* _Work instruction_: Return all the data below as it stands, minus the pictures.

* _Exercise data_:
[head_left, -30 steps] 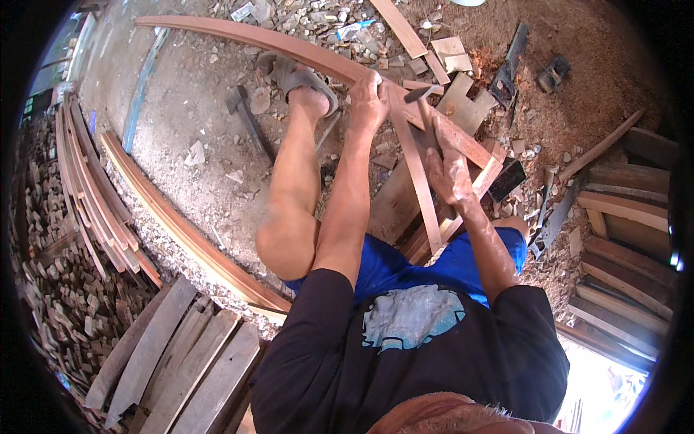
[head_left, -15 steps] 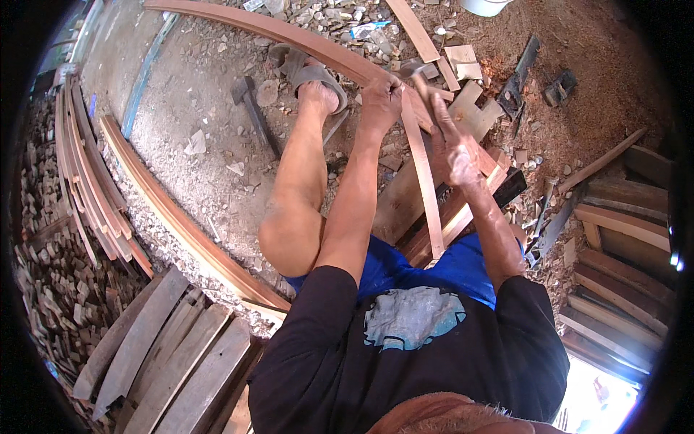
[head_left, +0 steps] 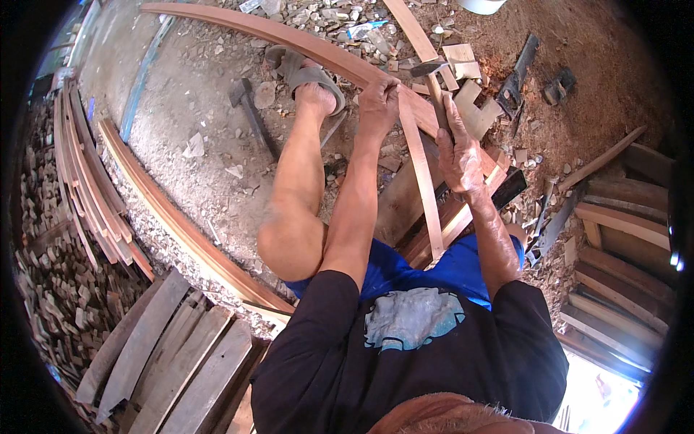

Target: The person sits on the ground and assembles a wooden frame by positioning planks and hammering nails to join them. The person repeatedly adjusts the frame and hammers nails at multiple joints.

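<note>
The beam (head_left: 278, 40) curves from the upper left of the view to the space ahead of the person's lap, over the littered ground. The left hand (head_left: 378, 107) is on its near end, fingers curled tight on the wood; whether they also pinch something small, I cannot tell. A thin strip (head_left: 421, 170) meets the beam just beside those fingers and slants down toward the blue shorts (head_left: 390, 267). The right hand (head_left: 460, 158) holds a hammer (head_left: 435, 88), its handle lying between the thumb and the fingers, which stretch along it; the head is up beyond the fingertips, near the left hand but apart from it.

Left of the strip, a foot in a sandal (head_left: 330, 92) rests close to the beam, and a mallet (head_left: 253, 119) lies on the ground near the leg. Past the right hand are pale offcuts (head_left: 463, 61) and two dark tools. A white bucket (head_left: 483, 6) shows at the top edge. Farther out, curved slats (head_left: 181, 217) lie on the left, weathered boards (head_left: 166, 347) at lower left, and stacked timber (head_left: 625, 253) on the right.
</note>
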### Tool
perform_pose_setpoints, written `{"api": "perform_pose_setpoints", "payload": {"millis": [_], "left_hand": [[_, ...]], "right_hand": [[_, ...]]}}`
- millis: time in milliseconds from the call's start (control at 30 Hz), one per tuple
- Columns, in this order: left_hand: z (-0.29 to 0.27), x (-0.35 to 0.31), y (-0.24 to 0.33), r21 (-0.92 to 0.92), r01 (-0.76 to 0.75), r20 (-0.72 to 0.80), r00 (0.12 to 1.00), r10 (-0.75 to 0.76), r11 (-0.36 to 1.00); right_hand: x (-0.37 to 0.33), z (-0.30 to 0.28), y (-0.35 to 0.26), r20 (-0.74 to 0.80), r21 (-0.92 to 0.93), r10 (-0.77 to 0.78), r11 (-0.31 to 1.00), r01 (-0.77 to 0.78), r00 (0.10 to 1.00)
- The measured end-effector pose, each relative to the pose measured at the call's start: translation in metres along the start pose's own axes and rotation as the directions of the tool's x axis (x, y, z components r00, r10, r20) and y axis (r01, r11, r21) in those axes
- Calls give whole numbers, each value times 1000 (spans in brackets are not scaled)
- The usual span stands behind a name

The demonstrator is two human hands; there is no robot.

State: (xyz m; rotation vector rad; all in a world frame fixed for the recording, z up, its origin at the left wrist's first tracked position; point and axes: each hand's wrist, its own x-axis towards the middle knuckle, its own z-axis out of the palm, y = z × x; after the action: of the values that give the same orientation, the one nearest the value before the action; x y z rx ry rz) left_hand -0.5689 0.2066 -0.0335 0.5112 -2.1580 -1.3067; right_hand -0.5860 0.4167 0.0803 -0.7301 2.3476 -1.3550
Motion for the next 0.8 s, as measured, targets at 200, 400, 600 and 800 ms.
{"api": "perform_pose_setpoints", "payload": {"millis": [200,400,600,800], "left_hand": [[4,-2,-2,108,-23,-9,1000,24,994],[4,-1,-2,167,-43,-23,999,47,985],[5,-1,4,152,-62,-26,997,66,986],[3,10,0,187,-122,-16,992,127,975]], "right_hand": [[4,0,3,34,-117,-23,993,27,999],[9,6,0,37,-185,-140,972,145,989],[12,11,-8,-72,-148,-261,957,249,963],[18,5,-2,17,-217,-184,959,183,983]]}}
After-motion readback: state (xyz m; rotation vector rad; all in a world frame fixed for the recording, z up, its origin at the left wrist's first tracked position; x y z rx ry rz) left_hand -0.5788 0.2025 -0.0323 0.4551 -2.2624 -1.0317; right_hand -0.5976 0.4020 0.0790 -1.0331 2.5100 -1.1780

* _Your response_:
[head_left, -30 steps] 
[head_left, -15 steps] 
[head_left, +0 steps] 

Target: The person sits on the ground and assembles a wooden frame by positioning planks and hammering nails to join them. The person repeatedly adjusts the frame and hammers nails at multiple joints.

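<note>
The beam (head_left: 278, 40) curves from the upper left of the view to the space ahead of the person's lap, over the littered ground. The left hand (head_left: 378, 107) is on its near end, fingers curled tight on the wood; whether they also pinch something small, I cannot tell. A thin strip (head_left: 421, 170) meets the beam just beside those fingers and slants down toward the blue shorts (head_left: 390, 267). The right hand (head_left: 460, 158) holds a hammer (head_left: 435, 88), its handle lying between the thumb and the fingers, which stretch along it; the head is up beyond the fingertips, near the left hand but apart from it.

Left of the strip, a foot in a sandal (head_left: 330, 92) rests close to the beam, and a mallet (head_left: 253, 119) lies on the ground near the leg. Past the right hand are pale offcuts (head_left: 463, 61) and two dark tools. A white bucket (head_left: 483, 6) shows at the top edge. Farther out, curved slats (head_left: 181, 217) lie on the left, weathered boards (head_left: 166, 347) at lower left, and stacked timber (head_left: 625, 253) on the right.
</note>
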### Tool
perform_pose_setpoints, written `{"api": "perform_pose_setpoints", "payload": {"millis": [_], "left_hand": [[_, ...]], "right_hand": [[_, ...]]}}`
- millis: time in milliseconds from the call's start (control at 30 Hz), one per tuple
- Columns, in this order: left_hand: z (-0.29 to 0.27), x (-0.35 to 0.31), y (-0.24 to 0.33), r21 (-0.92 to 0.92), r01 (-0.76 to 0.75), r20 (-0.72 to 0.80), r00 (0.12 to 1.00), r10 (-0.75 to 0.76), r11 (-0.36 to 1.00); right_hand: x (-0.37 to 0.33), z (-0.30 to 0.28), y (-0.35 to 0.26), r20 (-0.74 to 0.80), r21 (-0.92 to 0.93), r10 (-0.77 to 0.78), r11 (-0.31 to 1.00), r01 (-0.77 to 0.78), r00 (0.10 to 1.00)
- The measured end-effector pose, each relative to the pose measured at the call's start: translation in metres along the start pose's own axes and rotation as the directions of the tool's x axis (x, y, z components r00, r10, r20) and y axis (r01, r11, r21) in those axes
- Calls give whole numbers, each value times 1000 (spans in brackets are not scaled)
- The usual span stands behind a name

The demonstrator is two human hands; there is no robot.

State: (xyz m; rotation vector rad; all in a world frame fixed for the recording, z up, its origin at the left wrist's first tracked position; point and axes: each hand's wrist, its own x-axis towards the middle knuckle, its own z-axis out of the palm, y = z × x; after the action: of the values that give the same orientation, the one nearest the value before the action; x y z rx ry rz) left_hand -0.5689 0.2066 -0.0335 0.5112 -2.1580 -1.3067; right_hand -0.5860 0.4167 0.0803 -0.7301 2.3476 -1.3550
Motion for the next 0.8 s, as measured, targets at 200, 400, 600 and 800 ms.
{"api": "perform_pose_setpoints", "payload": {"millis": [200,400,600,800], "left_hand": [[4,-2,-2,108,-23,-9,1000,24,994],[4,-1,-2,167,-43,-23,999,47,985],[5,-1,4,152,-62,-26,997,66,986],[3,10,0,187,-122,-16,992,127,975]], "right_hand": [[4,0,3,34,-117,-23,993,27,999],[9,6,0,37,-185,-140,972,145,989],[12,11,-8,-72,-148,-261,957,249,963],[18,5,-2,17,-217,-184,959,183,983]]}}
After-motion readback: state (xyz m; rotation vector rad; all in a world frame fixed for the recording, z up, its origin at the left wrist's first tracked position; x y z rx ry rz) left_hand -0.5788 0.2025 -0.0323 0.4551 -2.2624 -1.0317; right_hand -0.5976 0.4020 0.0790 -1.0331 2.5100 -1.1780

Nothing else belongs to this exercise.